O pesquisador Wilson Maske, 45 anos, coordenador do laboratório de História da PUCPR, é cauteloso ao associar o desenvolvimento local à presença de "alemães luteranos leitores". Ele ressalta que havia outras etnias, como a suíça, entre os protestantes da Curitiba do fim do século 19. Que foram várias levas migratórias, nas quais se destacavam alguns nichos de estrangei­ros cultos, capazes de influenciar a cidade.

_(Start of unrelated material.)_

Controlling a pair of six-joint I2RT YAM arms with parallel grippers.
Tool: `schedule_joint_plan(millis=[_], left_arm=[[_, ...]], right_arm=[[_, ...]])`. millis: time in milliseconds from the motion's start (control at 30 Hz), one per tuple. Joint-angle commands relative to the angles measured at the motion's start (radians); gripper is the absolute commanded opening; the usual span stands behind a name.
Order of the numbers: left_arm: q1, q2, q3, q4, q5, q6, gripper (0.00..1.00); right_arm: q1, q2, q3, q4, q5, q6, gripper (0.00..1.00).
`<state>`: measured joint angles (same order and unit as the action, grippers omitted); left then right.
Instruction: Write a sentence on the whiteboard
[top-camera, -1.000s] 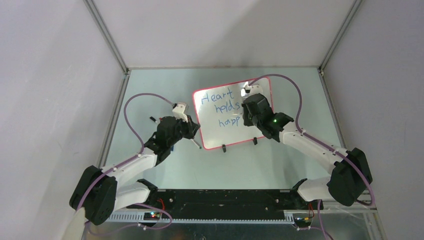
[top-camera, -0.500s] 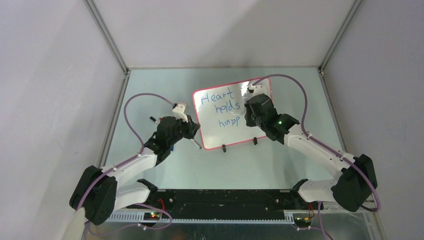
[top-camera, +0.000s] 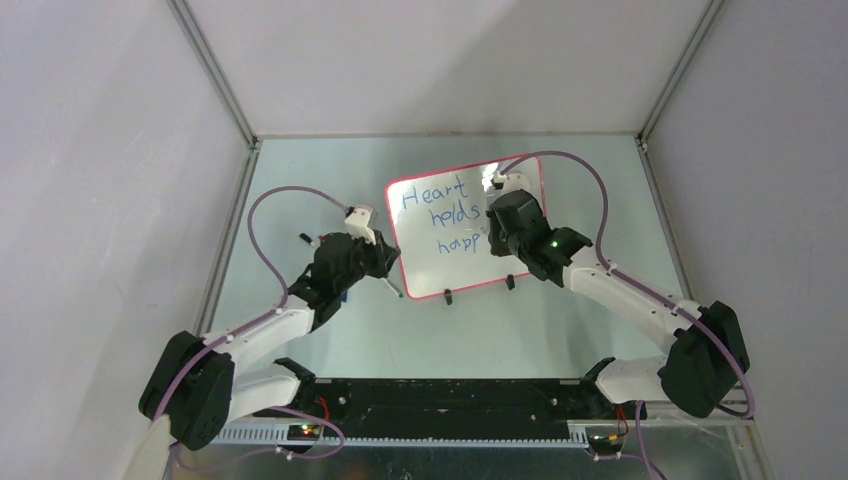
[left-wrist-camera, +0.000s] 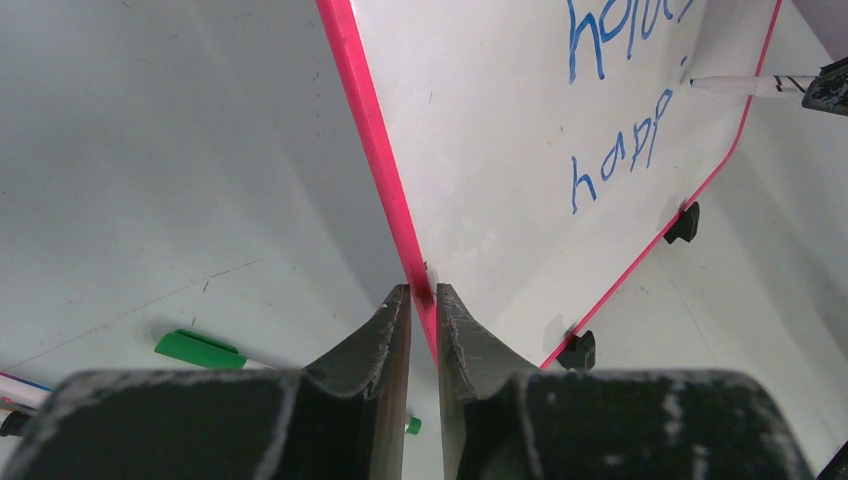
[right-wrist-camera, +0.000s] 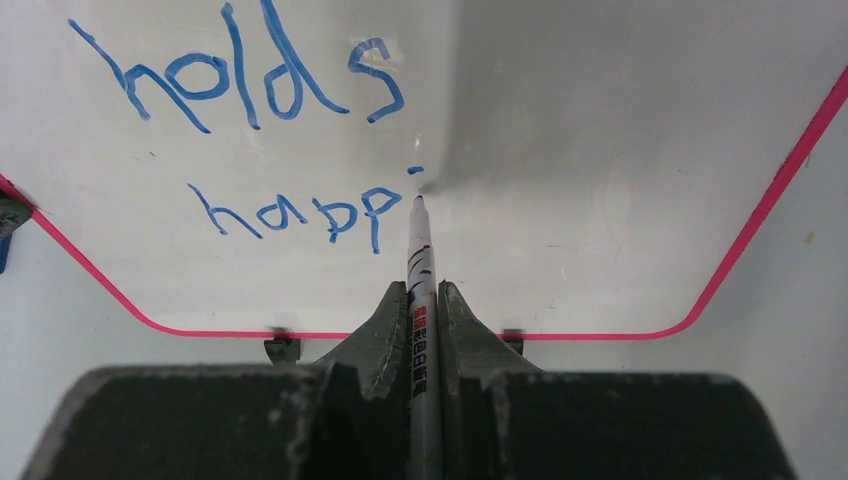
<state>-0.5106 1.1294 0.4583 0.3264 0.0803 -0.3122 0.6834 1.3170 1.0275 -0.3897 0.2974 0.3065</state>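
Observation:
The whiteboard (top-camera: 520, 255) stands on two black feet, its red frame around glossy white. The sentence (top-camera: 440, 215) in blue reads "Heart holds happ" in three lines; it also shows in the right wrist view (right-wrist-camera: 290, 215) and the left wrist view (left-wrist-camera: 615, 150). My left gripper (left-wrist-camera: 422, 293) is shut on the board's left red edge (left-wrist-camera: 375, 150). My right gripper (right-wrist-camera: 422, 290) is shut on a white marker (right-wrist-camera: 420, 260). Its tip sits at the board just right of "happ", below a small blue dot (right-wrist-camera: 416, 170).
A green-capped marker (left-wrist-camera: 205, 350) lies on the table left of my left gripper, with another marker end (left-wrist-camera: 15, 395) at the far left. A pen (top-camera: 392, 287) lies by the board's left foot. Grey walls close in the table.
My right arm has shifted slightly at the board's right half, with the marker tip staying by the end of "happ". The left arm has not moved.

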Motion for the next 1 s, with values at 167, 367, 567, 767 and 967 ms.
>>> schedule_joint_plan(millis=[167,367,567,767,967], left_arm=[[-0.006,-0.023,0.010,0.017,-0.015,0.025,0.20],[-0.005,-0.018,0.012,0.018,-0.011,0.024,0.20],[-0.005,-0.024,0.010,0.016,-0.017,0.026,0.20],[-0.005,-0.017,0.012,0.018,-0.012,0.025,0.20],[-0.005,-0.018,0.013,0.018,-0.012,0.025,0.20]], right_arm=[[-0.001,0.015,0.001,0.054,0.004,0.004,0.00],[-0.004,0.025,0.001,0.061,0.001,0.003,0.00],[-0.006,0.036,0.001,0.067,0.006,0.002,0.00],[-0.005,0.032,0.000,0.052,0.018,0.002,0.00],[-0.005,0.022,0.001,0.023,0.017,0.012,0.00]])
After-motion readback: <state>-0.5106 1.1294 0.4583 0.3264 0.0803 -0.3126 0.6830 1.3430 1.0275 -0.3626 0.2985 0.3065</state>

Maske admite, contudo, que os alemães influenciaram os demais grupos no estilo de vida. É exemplo o gosto pelo montanhismo e pela bicicleta, o consumo do pão preto e o associativismo. Costuma ser motivo de piada dizer que onde há dois alemães surge um clube, mas a capacidade de vida gregária é uma das ga­­rantias do progresso. "Os atores dão origem ao Clube Thalia. Os cantores, ao Clube Concórdia", enumera o historiador. A discreta "igrejinha" dos luteranos mais piedosos é um capítulo dessa trama, com muito a dizer.